During our ascent, Jean-Pierre tells us stories about the Indian people of this region, and about the disruptions caused by the arrival of the “whites”. Suddenly, a scream resounds from behind a shrub and Marina jumps screaming at my side. Dissimulated by think palms, we had not noticed the Indian covered with war paint who was awaiting to startle us.

Romulus is a part of the trail of the elders, he is a friend of Jean-Pierre and also responsible for the trail, who tells us the rest of the story. Back from our emotions, we listen to him evoke 500 years of forest exploitation. First there was the age of the explorers, then the one of rubber, bringing wealth to Manaus and Belém, the age of gold provoking a true rush in the last century accelerated by the construction of road BR-163, the age of wood and the massive clear cutting of millions of acres of rainforest and the disappearance of rare essences, and finally today the era of soybean, transforming the rainforest into an agricultural plain under the pressure of large groups. For the last 500 years Brazil offers its wealth to the greed of men.

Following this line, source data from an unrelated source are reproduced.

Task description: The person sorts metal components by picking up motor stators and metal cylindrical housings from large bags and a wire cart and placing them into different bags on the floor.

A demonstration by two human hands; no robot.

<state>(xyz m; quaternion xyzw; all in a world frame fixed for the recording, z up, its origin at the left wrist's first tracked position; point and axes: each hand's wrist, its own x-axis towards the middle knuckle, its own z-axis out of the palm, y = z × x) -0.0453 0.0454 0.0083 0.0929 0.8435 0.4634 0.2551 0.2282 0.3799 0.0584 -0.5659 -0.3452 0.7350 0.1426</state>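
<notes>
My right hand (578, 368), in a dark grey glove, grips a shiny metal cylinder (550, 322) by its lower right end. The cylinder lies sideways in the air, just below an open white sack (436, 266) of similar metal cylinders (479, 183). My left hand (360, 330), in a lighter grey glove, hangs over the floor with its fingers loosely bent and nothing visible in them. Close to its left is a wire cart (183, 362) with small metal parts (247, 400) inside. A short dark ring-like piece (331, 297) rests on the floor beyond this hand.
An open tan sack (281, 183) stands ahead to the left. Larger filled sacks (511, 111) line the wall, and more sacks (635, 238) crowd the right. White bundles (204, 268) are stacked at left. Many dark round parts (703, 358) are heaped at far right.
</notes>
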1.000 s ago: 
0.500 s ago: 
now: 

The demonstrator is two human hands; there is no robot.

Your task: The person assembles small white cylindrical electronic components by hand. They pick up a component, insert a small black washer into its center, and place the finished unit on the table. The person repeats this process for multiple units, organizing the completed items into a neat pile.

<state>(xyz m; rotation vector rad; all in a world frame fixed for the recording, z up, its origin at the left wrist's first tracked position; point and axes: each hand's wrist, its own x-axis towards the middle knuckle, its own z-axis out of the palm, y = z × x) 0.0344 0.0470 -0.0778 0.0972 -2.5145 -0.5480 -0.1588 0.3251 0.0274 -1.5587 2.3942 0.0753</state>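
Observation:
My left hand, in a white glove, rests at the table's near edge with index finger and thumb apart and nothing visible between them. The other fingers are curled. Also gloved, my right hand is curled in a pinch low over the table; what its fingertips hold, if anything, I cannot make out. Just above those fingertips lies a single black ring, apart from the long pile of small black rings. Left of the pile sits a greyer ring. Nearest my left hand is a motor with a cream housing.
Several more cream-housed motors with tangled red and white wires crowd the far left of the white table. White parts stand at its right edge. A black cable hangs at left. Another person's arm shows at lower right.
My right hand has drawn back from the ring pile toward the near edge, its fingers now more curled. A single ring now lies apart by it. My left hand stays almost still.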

It is in fact ironical that it is Romulus, which name is synonym to the birth of the first western civilizations, that makes us aware, us westerners, of the preservation of this land of the New World.

We reach the end of our hike on the trail of the elders, touched by the wisdom of this place. We enter a clearing on the hillside, where is located Romulus’ house. Attorney at the court of Belém, he does not live here permanently, but frequently comes to spend his rest days here. Without walls nor doors, his house shows well the open mindedness of our host, and we meditate over the words exchanged during the afternoon while drinking a fresh fruit juice and contemplating the landscape of Lago Verde à l’horizon.

It is now time for us to say our goodbyes, as Jean-Pierre absolutely wants to take us to Serra Piroca (the bald hill, that we can see on the picture). We warmly thank Romulus. He decides to symbolically offer Marina the key to his house, which doesn’t have doors, so that we can come back whenever we want. Emotion and very good feeling.

On board a canoe we cross Lago Verde to reach Serra Piroca, located on the North shore, we slowly shore on a beach and leave Zenilton to relax while we head towards the butte. The walk is pleasant and the ascent fast even though steep. Once we reach the summit, what a treat! The Amazon region being pretty flat the slightest butte, like this hill not even reaching 130 meters in height, offers an extraordinary panoramic view. We see a large part of last 20 miles of Rio Tapajos before it reaches the Amazon, which is to say the whole region of Alter do Chão. We can even make out in the distance the last land before Maguari, more than 35 miles to the South. On the summit of Serra Piroca there is a large iron cross, with at it’s top a white and pretty much shredded piece of white fabric where we can still make out some unreadable writings. It is in fact the logo of a brabk of Cachaça which financed in part the project.p>

It is with this marvelous vision still burning our retina that symbolically ends our travels in the Amazon. The sun sets behind our backs, while a shower generates an amazing rainbow. For the first time we see perfectly both of its bases, it is gigantic and seems to open in front of us a huge portal inviting us to come back.